Would you return the entries exactly, with every line intact?

- - - - - - -

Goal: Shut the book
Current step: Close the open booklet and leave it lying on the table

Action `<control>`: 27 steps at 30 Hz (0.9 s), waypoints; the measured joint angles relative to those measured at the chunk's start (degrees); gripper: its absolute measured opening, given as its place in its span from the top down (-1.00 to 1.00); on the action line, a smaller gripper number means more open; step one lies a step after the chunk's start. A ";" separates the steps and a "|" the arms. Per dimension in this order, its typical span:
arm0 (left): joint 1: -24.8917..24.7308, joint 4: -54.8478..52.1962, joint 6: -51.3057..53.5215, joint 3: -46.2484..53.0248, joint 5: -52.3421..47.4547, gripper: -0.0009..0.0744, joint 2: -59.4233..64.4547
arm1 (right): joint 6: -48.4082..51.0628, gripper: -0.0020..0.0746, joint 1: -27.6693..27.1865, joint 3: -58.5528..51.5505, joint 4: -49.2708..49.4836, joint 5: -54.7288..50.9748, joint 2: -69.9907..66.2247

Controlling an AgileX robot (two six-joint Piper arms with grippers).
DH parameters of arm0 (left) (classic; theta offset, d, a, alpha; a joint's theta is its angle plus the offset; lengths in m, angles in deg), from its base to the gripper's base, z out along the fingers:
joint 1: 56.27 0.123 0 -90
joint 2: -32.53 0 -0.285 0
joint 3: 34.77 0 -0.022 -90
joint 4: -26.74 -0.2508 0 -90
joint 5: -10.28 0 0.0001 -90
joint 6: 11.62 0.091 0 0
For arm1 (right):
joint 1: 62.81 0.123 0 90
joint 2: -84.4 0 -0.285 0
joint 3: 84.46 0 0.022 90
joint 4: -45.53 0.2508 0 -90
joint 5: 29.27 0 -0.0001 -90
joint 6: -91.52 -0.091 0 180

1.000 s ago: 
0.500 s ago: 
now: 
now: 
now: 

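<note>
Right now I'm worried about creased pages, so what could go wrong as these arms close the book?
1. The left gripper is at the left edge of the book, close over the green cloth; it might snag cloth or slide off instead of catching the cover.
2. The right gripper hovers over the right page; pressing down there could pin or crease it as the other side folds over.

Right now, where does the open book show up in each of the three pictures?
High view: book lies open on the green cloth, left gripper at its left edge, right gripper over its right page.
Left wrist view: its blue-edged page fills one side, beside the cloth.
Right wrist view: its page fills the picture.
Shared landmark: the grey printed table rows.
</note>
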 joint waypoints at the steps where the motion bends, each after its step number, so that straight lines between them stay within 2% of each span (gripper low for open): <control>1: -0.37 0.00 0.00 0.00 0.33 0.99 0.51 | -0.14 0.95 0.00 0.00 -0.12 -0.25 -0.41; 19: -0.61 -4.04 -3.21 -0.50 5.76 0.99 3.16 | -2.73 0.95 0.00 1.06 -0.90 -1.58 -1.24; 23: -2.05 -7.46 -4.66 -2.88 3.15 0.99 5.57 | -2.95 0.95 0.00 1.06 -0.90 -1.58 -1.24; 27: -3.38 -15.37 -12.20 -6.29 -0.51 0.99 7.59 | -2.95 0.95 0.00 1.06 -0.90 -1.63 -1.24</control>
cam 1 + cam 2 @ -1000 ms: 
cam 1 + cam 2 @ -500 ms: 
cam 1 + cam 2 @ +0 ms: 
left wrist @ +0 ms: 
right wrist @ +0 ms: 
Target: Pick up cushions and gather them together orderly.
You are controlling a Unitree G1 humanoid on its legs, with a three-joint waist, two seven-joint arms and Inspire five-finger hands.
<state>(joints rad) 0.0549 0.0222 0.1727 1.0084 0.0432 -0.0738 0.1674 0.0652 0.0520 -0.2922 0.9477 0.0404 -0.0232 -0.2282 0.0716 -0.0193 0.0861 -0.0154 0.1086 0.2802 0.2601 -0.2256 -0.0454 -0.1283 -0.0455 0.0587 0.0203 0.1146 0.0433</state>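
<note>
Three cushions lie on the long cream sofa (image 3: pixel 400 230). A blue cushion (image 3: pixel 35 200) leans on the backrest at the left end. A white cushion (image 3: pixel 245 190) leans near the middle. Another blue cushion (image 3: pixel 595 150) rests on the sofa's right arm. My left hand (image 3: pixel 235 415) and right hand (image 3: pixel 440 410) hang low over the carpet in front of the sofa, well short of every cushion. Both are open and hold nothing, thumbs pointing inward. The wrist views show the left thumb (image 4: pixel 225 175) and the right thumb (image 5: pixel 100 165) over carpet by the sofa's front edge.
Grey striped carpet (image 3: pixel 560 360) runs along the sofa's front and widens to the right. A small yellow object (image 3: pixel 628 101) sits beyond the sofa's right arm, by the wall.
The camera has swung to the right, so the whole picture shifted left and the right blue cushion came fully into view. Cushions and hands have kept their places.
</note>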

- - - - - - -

(Response)
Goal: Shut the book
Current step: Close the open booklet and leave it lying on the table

Action `<control>`: 27 steps at 30 Hz (0.9 s), waypoints; the measured joint angles relative to those measured at the chunk's start (degrees); gripper: its absolute measured opening, given as its place in its span from the top down (-1.00 to 1.00); on the action line, a smaller gripper number means more open; step one lies a step after the chunk's start. A ";" separates the steps and a "|" the arms. Per dimension in this order, its typical span:
arm0 (left): joint 1: -24.8917..24.7308, joint 4: -54.8478..52.1962, joint 6: -51.3057..53.5215, joint 3: -46.2484..53.0248, joint 5: -52.3421..47.4547, gripper: -0.0009..0.0744, joint 2: -59.4233..64.4547
arm1 (right): joint 6: -48.4082..51.0628, gripper: -0.0020..0.0746, joint 1: -27.6693..27.1865, joint 3: -58.5528..51.5505, joint 4: -49.2708..49.4836, joint 5: -54.7288..50.9748, joint 2: -69.9907..66.2247

Controlling an AgileX robot (two six-joint Piper arms with grippers).
DH parameters of arm0 (left) (classic; theta offset, d, a, alpha; a joint's theta is its angle plus the offset; lengths in m, angles in deg), from its base to the gripper's base, z out along the fingers:
joint 1: 56.27 0.123 0 -90
joint 2: -32.53 0 -0.285 0
joint 3: 34.77 0 -0.022 -90
joint 4: -26.74 -0.2508 0 -90
joint 5: -10.28 0 0.0001 -90
joint 6: 11.62 0.091 0 0
For arm1 (right):
joint 1: 62.81 0.123 0 90
joint 2: -84.4 0 -0.285 0
joint 3: 84.46 0 0.022 90
joint 4: -45.53 0.2508 0 -90
joint 5: 29.27 0 -0.0001 -90
joint 6: -91.52 -0.091 0 180

1.000 s ago: 
0.500 s ago: 
now: 
now: 
now: 

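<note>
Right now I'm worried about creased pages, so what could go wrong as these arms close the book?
1. The left gripper is at the left edge of the book, close over the green cloth; it might snag cloth or slide off instead of catching the cover.
2. The right gripper hovers over the right page; pressing down there could pin or crease it as the other side folds over.

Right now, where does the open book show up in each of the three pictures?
High view: book lies open on the green cloth, left gripper at its left edge, right gripper over its right page.
Left wrist view: its blue-edged page fills one side, beside the cloth.
Right wrist view: its page fills the picture.
Shared landmark: the grey printed table rows.
</note>
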 joint waypoints at the steps where the motion bends, each after its step number, so that straight lines between them stay within 2% of each span (gripper low for open): <control>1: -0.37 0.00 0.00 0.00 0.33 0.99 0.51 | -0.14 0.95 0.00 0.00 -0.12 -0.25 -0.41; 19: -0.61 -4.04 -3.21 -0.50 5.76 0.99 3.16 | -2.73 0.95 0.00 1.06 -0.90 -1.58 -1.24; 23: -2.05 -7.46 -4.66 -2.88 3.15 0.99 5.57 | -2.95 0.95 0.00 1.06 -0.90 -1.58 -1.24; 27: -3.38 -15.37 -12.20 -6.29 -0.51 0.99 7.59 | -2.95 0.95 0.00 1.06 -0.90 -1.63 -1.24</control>
cam 1 + cam 2 @ -1000 ms: 
cam 1 + cam 2 @ -500 ms: 
cam 1 + cam 2 @ +0 ms: 
left wrist @ +0 ms: 
right wrist @ +0 ms: 
Target: Pick up cushions and gather them together orderly.
You are controlling a Unitree G1 humanoid on its legs, with a three-joint waist, two seven-joint arms and Inspire five-finger hands.
<state>(joints rad) 0.0549 0.0222 0.1727 1.0084 0.0432 -0.0738 0.1674 0.0652 0.0520 -0.2922 0.9477 0.0404 -0.0232 -0.2282 0.0716 -0.0193 0.0861 -0.0154 0.1086 0.2802 0.2601 -0.2256 -0.0454 -0.1283 -0.0455 0.0587 0.0203 0.1146 0.0433</state>
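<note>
Three cushions lie on the long cream sofa (image 3: pixel 400 230). A blue cushion (image 3: pixel 35 200) leans on the backrest at the left end. A white cushion (image 3: pixel 245 190) leans near the middle. Another blue cushion (image 3: pixel 595 150) rests on the sofa's right arm. My left hand (image 3: pixel 235 415) and right hand (image 3: pixel 440 410) hang low over the carpet in front of the sofa, well short of every cushion. Both are open and hold nothing, thumbs pointing inward. The wrist views show the left thumb (image 4: pixel 225 175) and the right thumb (image 5: pixel 100 165) over carpet by the sofa's front edge.
Grey striped carpet (image 3: pixel 560 360) runs along the sofa's front and widens to the right. A small yellow object (image 3: pixel 628 101) sits beyond the sofa's right arm, by the wall.
The camera has swung to the right, so the whole picture shifted left and the right blue cushion came fully into view. Cushions and hands have kept their places.
</note>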

There's nothing else to the answer.